● **WORK ITEM**
Word for word, and without a single picture, repeat the entries.

● **SOURCE MATERIAL**
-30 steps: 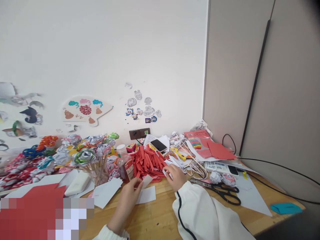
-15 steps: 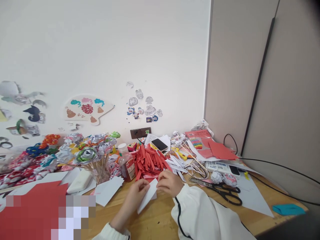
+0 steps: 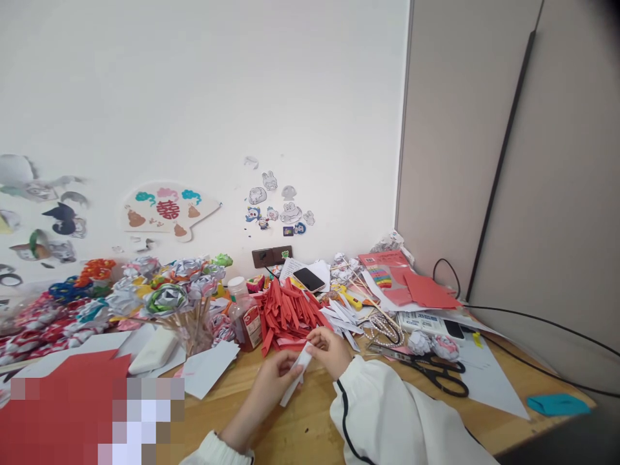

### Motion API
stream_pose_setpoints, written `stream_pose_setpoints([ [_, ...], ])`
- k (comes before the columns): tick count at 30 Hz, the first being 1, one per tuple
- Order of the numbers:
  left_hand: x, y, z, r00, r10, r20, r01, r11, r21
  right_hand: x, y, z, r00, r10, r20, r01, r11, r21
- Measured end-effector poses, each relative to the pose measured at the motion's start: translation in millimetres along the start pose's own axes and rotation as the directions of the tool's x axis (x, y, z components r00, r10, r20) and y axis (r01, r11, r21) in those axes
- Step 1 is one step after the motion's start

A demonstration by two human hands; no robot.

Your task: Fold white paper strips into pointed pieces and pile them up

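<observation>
Both hands hold a narrow folded strip of white paper [image 3: 296, 381] over the wooden table. My left hand [image 3: 274, 382] pinches its side with the thumb on top. At the far end, the fingers of my right hand [image 3: 330, 352] are closed on the strip. Just beyond the hands lies a heap of folded red paper strips [image 3: 290, 313]. Beside it on the right is a smaller pile of folded white paper strips [image 3: 343, 320]. The undersides of the fingers are hidden.
Black-handled scissors [image 3: 438, 374] lie right of my right sleeve. A jar [image 3: 245, 316] and a bunch of paper flowers on sticks [image 3: 169, 300] stand at left. White sheets [image 3: 210, 369], a phone [image 3: 309, 280], a string of beads [image 3: 385, 329] and a blue piece [image 3: 558, 405] lie around.
The white paper has gone from a wider folded piece to a narrower strip. My left hand has shifted slightly right along it, and both hands still hold it.
</observation>
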State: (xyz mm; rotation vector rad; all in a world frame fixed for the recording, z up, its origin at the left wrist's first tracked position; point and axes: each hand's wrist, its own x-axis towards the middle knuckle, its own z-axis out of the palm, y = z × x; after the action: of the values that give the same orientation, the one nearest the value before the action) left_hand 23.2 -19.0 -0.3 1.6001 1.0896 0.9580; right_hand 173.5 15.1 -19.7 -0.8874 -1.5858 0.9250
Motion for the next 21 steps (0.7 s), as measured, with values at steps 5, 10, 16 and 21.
stream_pose_setpoints([
  [5, 1.3, -3.9, 3.1, 0.999, -0.028, -0.023, 0.027, 0.999, -0.025, 1.7, 5.1, 1.6, 0.997, 0.075, 0.021, -0.077, 0.99, 0.121],
  [10, 2.6, -9.7, 3.3, 0.999, -0.019, -0.046, 0.02, 1.0, 0.007, 2.0, 8.9, 3.1, 0.994, 0.106, 0.028, -0.11, 0.982, 0.153],
  [16, 1.6, -8.7, 4.2, 0.999, -0.007, -0.054, 0.008, 1.0, 0.021, 1.9, 5.2, 3.0, 0.992, 0.128, 0.01, -0.128, 0.972, 0.195],
  [21, 2.2, -10.1, 5.5, 0.997, -0.052, -0.059, 0.051, 0.999, -0.006, 1.4, 3.9, 3.1, 0.992, 0.125, 0.016, -0.126, 0.976, 0.179],
])
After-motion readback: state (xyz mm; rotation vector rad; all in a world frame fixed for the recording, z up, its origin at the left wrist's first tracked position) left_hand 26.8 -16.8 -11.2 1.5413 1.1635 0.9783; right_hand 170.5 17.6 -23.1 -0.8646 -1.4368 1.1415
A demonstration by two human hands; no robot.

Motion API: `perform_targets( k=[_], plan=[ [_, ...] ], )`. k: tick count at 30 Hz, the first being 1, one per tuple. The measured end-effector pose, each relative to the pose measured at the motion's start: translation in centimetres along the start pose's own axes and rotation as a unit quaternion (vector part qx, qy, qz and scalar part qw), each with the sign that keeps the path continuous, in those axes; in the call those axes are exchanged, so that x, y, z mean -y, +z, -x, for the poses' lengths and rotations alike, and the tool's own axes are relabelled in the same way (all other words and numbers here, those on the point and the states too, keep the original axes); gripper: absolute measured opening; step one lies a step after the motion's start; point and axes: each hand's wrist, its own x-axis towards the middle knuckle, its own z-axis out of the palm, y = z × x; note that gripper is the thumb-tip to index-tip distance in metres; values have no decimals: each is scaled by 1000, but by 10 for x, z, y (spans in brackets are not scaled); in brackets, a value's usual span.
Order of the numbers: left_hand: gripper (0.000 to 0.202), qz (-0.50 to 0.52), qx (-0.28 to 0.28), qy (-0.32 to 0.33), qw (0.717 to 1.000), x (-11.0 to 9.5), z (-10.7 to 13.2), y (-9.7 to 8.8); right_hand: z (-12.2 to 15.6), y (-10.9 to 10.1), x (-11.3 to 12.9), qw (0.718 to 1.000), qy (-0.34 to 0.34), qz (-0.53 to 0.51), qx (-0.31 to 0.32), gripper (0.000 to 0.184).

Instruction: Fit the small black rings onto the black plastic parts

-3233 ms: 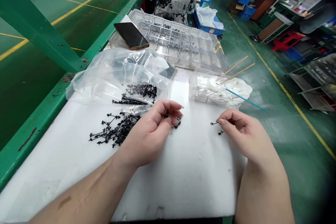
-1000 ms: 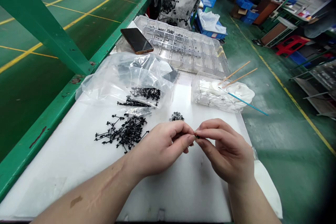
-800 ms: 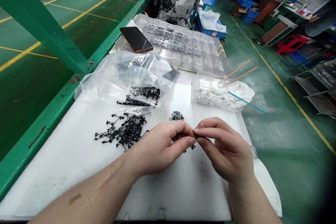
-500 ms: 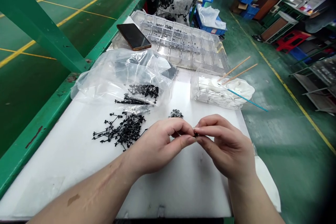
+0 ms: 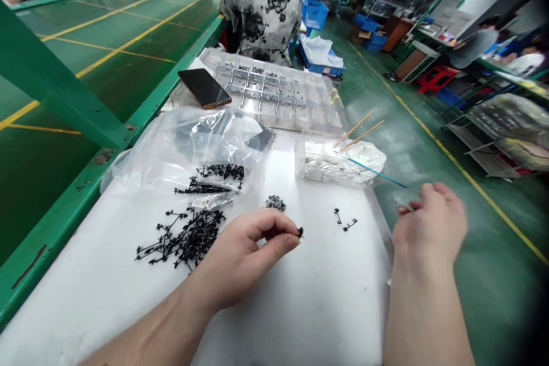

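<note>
Left hand (image 5: 246, 257) pinches a black part (image 5: 301, 233) so tiny it could easily slip; right hand (image 5: 431, 223) blurry, can't tell its grip.

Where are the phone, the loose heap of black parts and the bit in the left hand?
Phone (image 5: 205, 88): head view, middle of its dark screen.
Heap of black parts (image 5: 199, 237): head view, its dense middle.
Pinched black bit (image 5: 301, 232): head view, its exposed end.

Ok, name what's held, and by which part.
Left hand holds a small black part, pinched behind its exposed end; the pinched portion is hidden. Right hand: too blurred to tell.
</note>
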Motion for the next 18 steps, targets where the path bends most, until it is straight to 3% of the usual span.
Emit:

● **RESPONSE FOR THIS EXERCISE**
-30 steps: 
-15 steps: 
+0 steps: 

### Motion API
stream_pose_setpoints, written `stream_pose_setpoints([ [_, ...], ])`
- k (comes before the columns): tick count at 30 Hz, the first being 1, one per tuple
- Order of the numbers:
  left_hand: x, y, z, r00, r10, r20, r01, r11, r21
  right_hand: x, y, z, r00, r10, r20, r01, r11, r21
- Measured end-effector poses, each relative to the pose measured at the motion's start: translation in millimetres along the start pose's own axes and rotation as the directions of the tool's x axis (x, y, z components r00, r10, r20) and y axis (r01, r11, r21) in those axes
- Step 1 is one step after the motion's start

A demonstration by two human hands; no robot.

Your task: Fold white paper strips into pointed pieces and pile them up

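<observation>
Both hands hold a narrow folded strip of white paper [image 3: 296, 381] over the wooden table. My left hand [image 3: 274, 382] pinches its side with the thumb on top. At the far end, the fingers of my right hand [image 3: 330, 352] are closed on the strip. Just beyond the hands lies a heap of folded red paper strips [image 3: 290, 313]. Beside it on the right is a smaller pile of folded white paper strips [image 3: 343, 320]. The undersides of the fingers are hidden.
Black-handled scissors [image 3: 438, 374] lie right of my right sleeve. A jar [image 3: 245, 316] and a bunch of paper flowers on sticks [image 3: 169, 300] stand at left. White sheets [image 3: 210, 369], a phone [image 3: 309, 280], a string of beads [image 3: 385, 329] and a blue piece [image 3: 558, 405] lie around.
The white paper has gone from a wider folded piece to a narrower strip. My left hand has shifted slightly right along it, and both hands still hold it.
</observation>
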State: (xyz mm; rotation vector rad; all in a world frame fixed for the recording, z up, its origin at the left wrist's first tracked position; point and axes: each hand's wrist, its own x-axis towards the middle knuckle, its own z-axis out of the palm, y = z × x; after the action: of the values that give the same orientation, the one nearest the value before the action) left_hand 23.2 -19.0 -0.3 1.6001 1.0896 0.9580; right_hand 173.5 15.1 -19.7 -0.8874 -1.5858 0.9250
Motion for the next 21 steps (0.7 s), as measured, with values at steps 5, 10, 16 and 21.
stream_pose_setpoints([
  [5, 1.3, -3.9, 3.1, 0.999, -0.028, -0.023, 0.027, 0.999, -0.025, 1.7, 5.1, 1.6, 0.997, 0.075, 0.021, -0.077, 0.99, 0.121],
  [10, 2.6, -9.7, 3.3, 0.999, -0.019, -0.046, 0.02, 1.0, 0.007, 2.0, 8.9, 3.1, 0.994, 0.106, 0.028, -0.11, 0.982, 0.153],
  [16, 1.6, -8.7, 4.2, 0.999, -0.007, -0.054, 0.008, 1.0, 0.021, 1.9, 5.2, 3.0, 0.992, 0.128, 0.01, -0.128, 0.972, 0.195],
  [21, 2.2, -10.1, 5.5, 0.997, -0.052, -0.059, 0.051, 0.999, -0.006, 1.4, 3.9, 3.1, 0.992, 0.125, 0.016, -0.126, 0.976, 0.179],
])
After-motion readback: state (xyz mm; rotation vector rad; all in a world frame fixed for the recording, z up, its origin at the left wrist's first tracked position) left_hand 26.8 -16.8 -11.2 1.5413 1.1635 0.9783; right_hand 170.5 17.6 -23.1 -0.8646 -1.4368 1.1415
A demonstration by two human hands; no robot.

Motion API: `perform_targets( k=[_], plan=[ [_, ...] ], )`. k: tick count at 30 Hz, the first being 1, one per tuple. The measured end-effector pose, each relative to the pose measured at the motion's start: translation in centimetres along the start pose's own axes and rotation as a unit quaternion (vector part qx, qy, qz and scalar part qw), each with the sign that keeps the path continuous, in those axes; in the call those axes are exchanged, so that x, y, z mean -y, +z, -x, for the poses' lengths and rotations alike, and the tool's own axes are relabelled in the same way (all other words and numbers here, those on the point and the states too, keep the original axes); gripper: absolute measured opening; step one lies a step after the motion's start; point and axes: each hand's wrist, its own x-axis towards the middle knuckle, its own z-axis out of the palm, y = z × x; note that gripper is the thumb-tip to index-tip distance in metres; values have no decimals: each is scaled by 1000, but by 10 for x, z, y (spans in brackets are not scaled); in brackets, a value's usual span.
Order of the numbers: left_hand: gripper (0.000 to 0.202), qz (-0.50 to 0.52), qx (-0.28 to 0.28), qy (-0.32 to 0.33), qw (0.717 to 1.000), x (-11.0 to 9.5), z (-10.7 to 13.2), y (-9.7 to 8.8); right_hand: z (-12.2 to 15.6), y (-10.9 to 10.1), x (-11.3 to 12.9), qw (0.718 to 1.000), qy (-0.34 to 0.34), qz (-0.53 to 0.51), qx (-0.31 to 0.32), gripper (0.000 to 0.184).

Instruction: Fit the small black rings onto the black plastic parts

-3233 ms: 
-1000 ms: 
-800 ms: 
-500 ms: 
+0 ms: 

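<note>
Left hand (image 5: 246, 257) pinches a black part (image 5: 301, 233) so tiny it could easily slip; right hand (image 5: 431, 223) blurry, can't tell its grip.

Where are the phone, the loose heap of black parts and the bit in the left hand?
Phone (image 5: 205, 88): head view, middle of its dark screen.
Heap of black parts (image 5: 199, 237): head view, its dense middle.
Pinched black bit (image 5: 301, 232): head view, its exposed end.

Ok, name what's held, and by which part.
Left hand holds a small black part, pinched behind its exposed end; the pinched portion is hidden. Right hand: too blurred to tell.
</note>
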Motion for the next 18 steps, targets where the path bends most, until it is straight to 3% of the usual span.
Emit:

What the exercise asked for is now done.